What you will do: Every line below that mentions the word "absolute" should be copied out.

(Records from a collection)
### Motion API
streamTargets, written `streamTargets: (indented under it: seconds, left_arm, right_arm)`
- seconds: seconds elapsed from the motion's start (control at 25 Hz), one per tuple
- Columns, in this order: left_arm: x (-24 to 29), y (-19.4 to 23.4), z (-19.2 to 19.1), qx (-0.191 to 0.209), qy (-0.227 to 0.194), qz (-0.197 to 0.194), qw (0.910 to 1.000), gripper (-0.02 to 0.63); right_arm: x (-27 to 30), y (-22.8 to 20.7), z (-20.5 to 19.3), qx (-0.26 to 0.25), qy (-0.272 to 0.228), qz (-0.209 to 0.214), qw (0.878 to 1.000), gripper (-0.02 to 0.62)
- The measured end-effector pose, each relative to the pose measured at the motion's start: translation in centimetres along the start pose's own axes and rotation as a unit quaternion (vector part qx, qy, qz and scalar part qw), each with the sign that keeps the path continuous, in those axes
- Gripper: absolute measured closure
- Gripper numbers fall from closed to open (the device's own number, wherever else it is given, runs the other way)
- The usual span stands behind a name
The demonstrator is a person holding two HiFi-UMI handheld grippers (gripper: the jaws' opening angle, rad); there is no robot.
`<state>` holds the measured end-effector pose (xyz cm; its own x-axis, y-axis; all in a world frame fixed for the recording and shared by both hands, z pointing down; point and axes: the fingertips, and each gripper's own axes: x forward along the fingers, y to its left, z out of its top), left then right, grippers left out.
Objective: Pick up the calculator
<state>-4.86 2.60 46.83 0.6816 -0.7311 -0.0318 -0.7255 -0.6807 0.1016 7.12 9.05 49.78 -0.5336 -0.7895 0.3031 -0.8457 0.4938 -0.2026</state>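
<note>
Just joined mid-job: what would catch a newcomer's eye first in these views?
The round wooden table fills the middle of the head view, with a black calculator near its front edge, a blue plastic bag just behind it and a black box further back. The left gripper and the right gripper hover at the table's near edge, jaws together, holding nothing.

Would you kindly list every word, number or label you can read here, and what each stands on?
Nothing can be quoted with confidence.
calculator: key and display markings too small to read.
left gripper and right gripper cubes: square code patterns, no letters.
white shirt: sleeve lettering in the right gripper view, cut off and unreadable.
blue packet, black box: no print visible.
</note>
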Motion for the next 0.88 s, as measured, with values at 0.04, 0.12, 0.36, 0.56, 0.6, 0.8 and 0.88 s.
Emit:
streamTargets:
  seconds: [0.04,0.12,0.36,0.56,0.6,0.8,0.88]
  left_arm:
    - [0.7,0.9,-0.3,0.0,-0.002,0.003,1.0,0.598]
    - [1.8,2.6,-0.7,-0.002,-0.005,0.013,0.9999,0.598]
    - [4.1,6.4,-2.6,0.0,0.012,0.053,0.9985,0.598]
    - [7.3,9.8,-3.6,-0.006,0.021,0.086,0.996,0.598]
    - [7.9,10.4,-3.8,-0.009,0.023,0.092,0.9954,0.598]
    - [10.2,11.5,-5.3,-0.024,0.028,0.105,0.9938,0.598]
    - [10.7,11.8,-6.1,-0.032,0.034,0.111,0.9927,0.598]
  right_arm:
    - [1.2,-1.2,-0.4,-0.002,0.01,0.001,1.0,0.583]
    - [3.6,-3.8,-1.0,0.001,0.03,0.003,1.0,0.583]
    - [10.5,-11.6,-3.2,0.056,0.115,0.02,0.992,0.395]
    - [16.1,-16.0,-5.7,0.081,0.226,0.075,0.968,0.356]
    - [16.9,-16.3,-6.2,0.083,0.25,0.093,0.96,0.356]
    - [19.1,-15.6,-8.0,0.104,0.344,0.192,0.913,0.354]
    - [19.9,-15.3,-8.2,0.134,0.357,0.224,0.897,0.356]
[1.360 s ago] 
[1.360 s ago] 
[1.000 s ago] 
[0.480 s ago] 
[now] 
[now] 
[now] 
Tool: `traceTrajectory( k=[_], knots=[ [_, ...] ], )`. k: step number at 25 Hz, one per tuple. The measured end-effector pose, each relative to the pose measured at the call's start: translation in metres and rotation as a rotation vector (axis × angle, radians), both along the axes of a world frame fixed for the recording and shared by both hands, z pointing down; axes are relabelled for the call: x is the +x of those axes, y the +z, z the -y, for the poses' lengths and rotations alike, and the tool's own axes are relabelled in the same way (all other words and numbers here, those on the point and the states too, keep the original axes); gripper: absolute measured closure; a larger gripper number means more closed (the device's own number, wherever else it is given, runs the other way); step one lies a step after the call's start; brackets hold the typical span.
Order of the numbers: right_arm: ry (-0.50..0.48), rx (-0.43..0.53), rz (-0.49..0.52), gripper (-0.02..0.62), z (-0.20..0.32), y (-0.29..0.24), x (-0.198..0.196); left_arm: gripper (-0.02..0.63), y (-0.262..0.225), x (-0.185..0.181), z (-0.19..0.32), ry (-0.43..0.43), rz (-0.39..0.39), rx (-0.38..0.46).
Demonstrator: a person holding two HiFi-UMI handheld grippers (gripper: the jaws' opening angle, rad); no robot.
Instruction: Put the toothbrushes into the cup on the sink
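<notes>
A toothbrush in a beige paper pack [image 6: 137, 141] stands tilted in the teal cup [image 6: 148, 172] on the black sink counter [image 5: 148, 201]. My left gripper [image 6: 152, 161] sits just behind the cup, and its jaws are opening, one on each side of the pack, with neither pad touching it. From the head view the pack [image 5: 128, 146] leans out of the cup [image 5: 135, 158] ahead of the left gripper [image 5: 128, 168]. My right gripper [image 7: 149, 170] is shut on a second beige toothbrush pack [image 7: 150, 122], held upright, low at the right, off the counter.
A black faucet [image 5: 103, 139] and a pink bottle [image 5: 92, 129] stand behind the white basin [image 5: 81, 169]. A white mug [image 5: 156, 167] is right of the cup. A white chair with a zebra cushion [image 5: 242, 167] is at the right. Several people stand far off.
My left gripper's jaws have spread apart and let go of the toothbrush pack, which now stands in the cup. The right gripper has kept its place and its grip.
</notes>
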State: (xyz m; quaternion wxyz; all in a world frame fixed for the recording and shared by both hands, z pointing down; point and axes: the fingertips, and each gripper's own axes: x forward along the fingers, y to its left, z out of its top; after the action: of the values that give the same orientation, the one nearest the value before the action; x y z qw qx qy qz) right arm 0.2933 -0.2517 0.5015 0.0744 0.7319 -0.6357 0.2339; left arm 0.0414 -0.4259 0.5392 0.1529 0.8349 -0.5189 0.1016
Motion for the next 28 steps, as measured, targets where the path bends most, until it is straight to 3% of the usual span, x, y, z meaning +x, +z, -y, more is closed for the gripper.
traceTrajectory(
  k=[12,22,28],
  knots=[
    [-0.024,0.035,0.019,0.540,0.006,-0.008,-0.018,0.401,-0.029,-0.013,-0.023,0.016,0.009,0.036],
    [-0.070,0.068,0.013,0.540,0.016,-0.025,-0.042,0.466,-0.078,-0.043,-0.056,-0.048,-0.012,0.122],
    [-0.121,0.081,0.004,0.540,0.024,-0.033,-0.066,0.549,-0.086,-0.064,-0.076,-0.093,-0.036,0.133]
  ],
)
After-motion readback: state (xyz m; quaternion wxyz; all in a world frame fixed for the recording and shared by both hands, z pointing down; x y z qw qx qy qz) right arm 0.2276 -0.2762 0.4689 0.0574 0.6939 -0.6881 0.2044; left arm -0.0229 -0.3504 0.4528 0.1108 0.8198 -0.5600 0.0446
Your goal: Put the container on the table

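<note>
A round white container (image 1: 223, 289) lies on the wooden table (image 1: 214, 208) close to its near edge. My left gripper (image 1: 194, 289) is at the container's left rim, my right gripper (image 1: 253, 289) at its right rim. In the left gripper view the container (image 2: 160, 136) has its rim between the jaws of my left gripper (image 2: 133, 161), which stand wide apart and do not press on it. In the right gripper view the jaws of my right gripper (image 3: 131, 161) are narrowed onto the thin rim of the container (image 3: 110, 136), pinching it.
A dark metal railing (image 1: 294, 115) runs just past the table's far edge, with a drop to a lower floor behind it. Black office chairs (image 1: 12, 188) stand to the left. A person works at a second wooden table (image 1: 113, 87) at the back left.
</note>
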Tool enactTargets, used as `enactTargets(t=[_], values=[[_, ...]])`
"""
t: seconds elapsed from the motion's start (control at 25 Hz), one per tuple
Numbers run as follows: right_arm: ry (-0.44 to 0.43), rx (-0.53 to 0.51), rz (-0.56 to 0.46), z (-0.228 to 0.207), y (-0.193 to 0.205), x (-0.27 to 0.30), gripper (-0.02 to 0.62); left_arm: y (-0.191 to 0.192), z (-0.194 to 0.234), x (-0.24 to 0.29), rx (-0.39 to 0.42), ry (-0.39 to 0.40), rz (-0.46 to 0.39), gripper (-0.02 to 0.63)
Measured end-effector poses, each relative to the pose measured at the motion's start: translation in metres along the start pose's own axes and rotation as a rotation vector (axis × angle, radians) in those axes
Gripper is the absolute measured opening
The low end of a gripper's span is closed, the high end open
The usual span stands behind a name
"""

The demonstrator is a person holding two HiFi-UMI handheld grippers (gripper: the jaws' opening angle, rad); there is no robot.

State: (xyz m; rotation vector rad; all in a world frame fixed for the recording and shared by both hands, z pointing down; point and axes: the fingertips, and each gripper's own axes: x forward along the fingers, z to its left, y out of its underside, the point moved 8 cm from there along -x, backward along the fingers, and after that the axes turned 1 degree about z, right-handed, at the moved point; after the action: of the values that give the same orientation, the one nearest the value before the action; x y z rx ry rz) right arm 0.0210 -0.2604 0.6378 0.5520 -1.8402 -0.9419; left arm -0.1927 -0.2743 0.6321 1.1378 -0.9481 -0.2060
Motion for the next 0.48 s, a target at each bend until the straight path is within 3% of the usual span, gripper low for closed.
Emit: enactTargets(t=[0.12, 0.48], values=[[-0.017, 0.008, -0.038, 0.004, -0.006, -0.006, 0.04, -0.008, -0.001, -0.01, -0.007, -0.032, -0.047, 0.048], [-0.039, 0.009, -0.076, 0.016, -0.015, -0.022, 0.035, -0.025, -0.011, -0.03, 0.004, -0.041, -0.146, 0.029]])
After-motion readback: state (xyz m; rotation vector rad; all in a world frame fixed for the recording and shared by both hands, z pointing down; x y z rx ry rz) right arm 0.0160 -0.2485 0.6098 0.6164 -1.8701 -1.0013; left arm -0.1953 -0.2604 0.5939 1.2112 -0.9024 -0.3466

Your response:
- Gripper: absolute measured closure
Tool: `traceTrajectory( k=[_], knots=[ [_, ...] ], )`. k: step number at 25 Hz, one per tuple. The measured end-effector pose, each relative to the pose measured at the call's start: translation in metres and rotation as a rotation vector (axis × angle, radians), both along the axes of a world frame fixed for the recording and shared by both hands, z pointing down; axes are relabelled for the call: x is the +x of those axes, y the +z, z the -y, for the poses' lengths and rotations alike, and the tool's own axes are relabelled in the same way (all other words and numbers here, those on the point and the states too, keep the original axes); gripper: absolute measured closure; a larger gripper number means more closed (the device's own number, wherever else it is given, runs the other way); step one lies a step after the call's start; brackets hold the typical span.
Gripper is the absolute measured opening

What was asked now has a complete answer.